What is the best way to learn python? Especially for someone who hasn't written a single line of code. Can anyone pass along some helpful websites or recommend any books? I was looking into pic related
Read a book that has beginner or fundamentals in the title. then another one. then another one. if youre sick of it go watch youtube video series for beginner. then look for simple projects. code every day and youll get better eventually.
I would reccomend that you install sublime-text
From within sublime-text theres a add-on you can install called buildview
From here you can just start coding
Inside sublime-text make a file called test.py and inside it write
print "hello world"
Hit ctrl-b and a new tab should open named Build output that contains the text 'hello world'
Start practicing what you think is simple and fun and youll learn quickly
Learn boolean expressiona like 'if()' and while-loops
Think python by Allen Downey. It easily the best book in learning python. Go to the MIT opencoursework page an look for computer science or electrical engineering. They have a phyton tutorial using think python.
Sorry you first need the package manager
Follow these instructions, it shoulnt take more than a minute
Once you're done hit ctrl-shift-p and type 'install' and there should be an option to install a package
Once you've clicked that type 'buildview' and install it
Ive never used atom so I dont know, the reason this works in sublime-text is becouse sublime runs console commands if you hit ctrl-b so you can create any custom shell command and run it through sublime
I used google university's python course only a month ago. I knew 0 python and 0 other languages unless you count shell scripting. Now I just finished my first production tool.
Learn Python The Hard Way I tried but I don't feel it was a good resource. Its also Python 2 only.

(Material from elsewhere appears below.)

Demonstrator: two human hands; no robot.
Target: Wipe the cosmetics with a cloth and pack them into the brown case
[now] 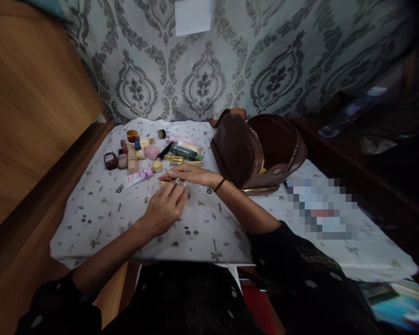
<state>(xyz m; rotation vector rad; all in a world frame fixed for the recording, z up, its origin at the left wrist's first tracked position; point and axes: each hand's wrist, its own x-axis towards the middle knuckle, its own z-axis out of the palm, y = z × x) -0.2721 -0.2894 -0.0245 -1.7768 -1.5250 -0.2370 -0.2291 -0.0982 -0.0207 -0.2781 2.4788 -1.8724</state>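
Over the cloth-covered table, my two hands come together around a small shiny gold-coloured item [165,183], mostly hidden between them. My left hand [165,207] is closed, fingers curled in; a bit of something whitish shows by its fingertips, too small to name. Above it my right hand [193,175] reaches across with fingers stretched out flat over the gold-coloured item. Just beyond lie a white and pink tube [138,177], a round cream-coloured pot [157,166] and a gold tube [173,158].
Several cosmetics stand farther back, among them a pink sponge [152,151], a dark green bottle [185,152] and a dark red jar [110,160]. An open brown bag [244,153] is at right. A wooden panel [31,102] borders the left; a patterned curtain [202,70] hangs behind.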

if you want to LEARN python you're going to have to program a shit ton in python for a minimum of 6 months but reccommended 9 months. You're going to have to look up guides on stack overflow and on youtube. You'll then need to pick a compiled language after you outgrow this ( assumming you made a major project with it and not just followed tuts). See you on the other side cowboy...
I was planning to learn it for a while until I understand a lot of concepts, especially lower level ones, then move onto C++ and Java.
I've heard that learning C is generally a good way to learn the foundation of all modern languages.